→ **Brief**
Repeat the data that follows, keeping every character intact.
===============
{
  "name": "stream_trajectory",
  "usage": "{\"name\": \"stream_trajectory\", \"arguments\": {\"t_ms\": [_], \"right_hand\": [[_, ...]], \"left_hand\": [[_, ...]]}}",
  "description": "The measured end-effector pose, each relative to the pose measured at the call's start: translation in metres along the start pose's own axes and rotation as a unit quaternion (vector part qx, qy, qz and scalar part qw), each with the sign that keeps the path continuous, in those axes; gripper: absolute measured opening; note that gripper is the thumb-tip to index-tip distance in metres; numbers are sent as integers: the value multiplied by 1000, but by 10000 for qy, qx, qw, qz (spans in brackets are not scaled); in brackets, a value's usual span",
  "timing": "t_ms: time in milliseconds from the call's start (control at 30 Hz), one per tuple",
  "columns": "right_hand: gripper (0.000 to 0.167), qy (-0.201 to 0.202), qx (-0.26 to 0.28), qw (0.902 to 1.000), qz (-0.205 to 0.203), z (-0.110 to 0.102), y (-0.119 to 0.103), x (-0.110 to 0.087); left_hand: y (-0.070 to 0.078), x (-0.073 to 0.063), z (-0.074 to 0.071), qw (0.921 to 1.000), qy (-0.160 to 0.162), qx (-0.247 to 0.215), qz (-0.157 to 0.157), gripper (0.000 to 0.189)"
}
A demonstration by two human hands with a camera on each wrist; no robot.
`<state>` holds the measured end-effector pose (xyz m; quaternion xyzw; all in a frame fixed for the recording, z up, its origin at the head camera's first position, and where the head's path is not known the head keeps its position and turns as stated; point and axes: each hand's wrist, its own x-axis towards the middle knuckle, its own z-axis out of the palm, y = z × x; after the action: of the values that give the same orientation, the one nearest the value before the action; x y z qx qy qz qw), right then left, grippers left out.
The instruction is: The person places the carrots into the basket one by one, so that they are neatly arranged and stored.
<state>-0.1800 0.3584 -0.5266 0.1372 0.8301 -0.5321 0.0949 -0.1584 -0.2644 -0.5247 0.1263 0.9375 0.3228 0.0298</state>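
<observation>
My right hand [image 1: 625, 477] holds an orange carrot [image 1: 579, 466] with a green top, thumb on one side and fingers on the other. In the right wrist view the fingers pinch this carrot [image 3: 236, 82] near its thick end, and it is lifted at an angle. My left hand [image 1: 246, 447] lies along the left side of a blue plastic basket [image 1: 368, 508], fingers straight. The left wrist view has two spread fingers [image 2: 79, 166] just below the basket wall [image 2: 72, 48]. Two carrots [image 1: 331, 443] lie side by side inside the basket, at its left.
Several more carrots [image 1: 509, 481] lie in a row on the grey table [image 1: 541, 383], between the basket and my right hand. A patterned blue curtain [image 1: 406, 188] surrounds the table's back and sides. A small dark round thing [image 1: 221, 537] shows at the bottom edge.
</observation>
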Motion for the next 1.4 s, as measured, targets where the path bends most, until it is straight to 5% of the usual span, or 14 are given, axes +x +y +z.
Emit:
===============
→ **Response to this task**
{
  "name": "stream_trajectory",
  "usage": "{\"name\": \"stream_trajectory\", \"arguments\": {\"t_ms\": [_], \"right_hand\": [[_, ...]], \"left_hand\": [[_, ...]]}}",
  "description": "The measured end-effector pose, each relative to the pose measured at the call's start: translation in metres along the start pose's own axes and rotation as a unit quaternion (vector part qx, qy, qz and scalar part qw), each with the sign that keeps the path continuous, in those axes; gripper: absolute measured opening; note that gripper is the thumb-tip to index-tip distance in metres; numbers are sent as integers: the value multiplied by 1000, but by 10000 for qy, qx, qw, qz (spans in brackets are not scaled); in brackets, a value's usual span",
  "timing": "t_ms: time in milliseconds from the call's start (control at 30 Hz), one per tuple",
  "columns": "right_hand: gripper (0.000 to 0.167), qy (-0.201 to 0.202), qx (-0.26 to 0.28), qw (0.902 to 1.000), qz (-0.205 to 0.203), z (-0.110 to 0.102), y (-0.119 to 0.103), x (-0.110 to 0.087); left_hand: y (-0.070 to 0.078), x (-0.073 to 0.063), z (-0.074 to 0.071), qw (0.921 to 1.000), qy (-0.160 to 0.162), qx (-0.247 to 0.215), qz (-0.157 to 0.157), gripper (0.000 to 0.189)"
}
A demonstration by two human hands with a camera on each wrist; no robot.
`<state>` holds the measured end-effector pose (xyz m; quaternion xyzw; all in a frame fixed for the recording, z up, its origin at the head camera's first position, and where the head's path is not known the head keeps its position and turns as stated; point and axes: each hand's wrist, its own x-axis towards the middle knuckle, its own z-axis out of the palm, y = z × x; after the action: of the values that give the same orientation, the one nearest the value before the action; x y z qx qy qz qw), right then left, grippers left out.
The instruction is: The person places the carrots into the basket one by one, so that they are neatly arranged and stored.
<state>-0.1800 0.3584 -0.5266 0.1372 0.8301 -0.5321 0.0949 -0.1584 -0.2644 -0.5247 0.1263 0.9375 0.3228 0.0298</state>
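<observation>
My right hand [image 1: 625, 477] holds an orange carrot [image 1: 579, 466] with a green top, thumb on one side and fingers on the other. In the right wrist view the fingers pinch this carrot [image 3: 236, 82] near its thick end, and it is lifted at an angle. My left hand [image 1: 246, 447] lies along the left side of a blue plastic basket [image 1: 368, 508], fingers straight. The left wrist view has two spread fingers [image 2: 79, 166] just below the basket wall [image 2: 72, 48]. Two carrots [image 1: 331, 443] lie side by side inside the basket, at its left.
Several more carrots [image 1: 509, 481] lie in a row on the grey table [image 1: 541, 383], between the basket and my right hand. A patterned blue curtain [image 1: 406, 188] surrounds the table's back and sides. A small dark round thing [image 1: 221, 537] shows at the bottom edge.
</observation>
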Motion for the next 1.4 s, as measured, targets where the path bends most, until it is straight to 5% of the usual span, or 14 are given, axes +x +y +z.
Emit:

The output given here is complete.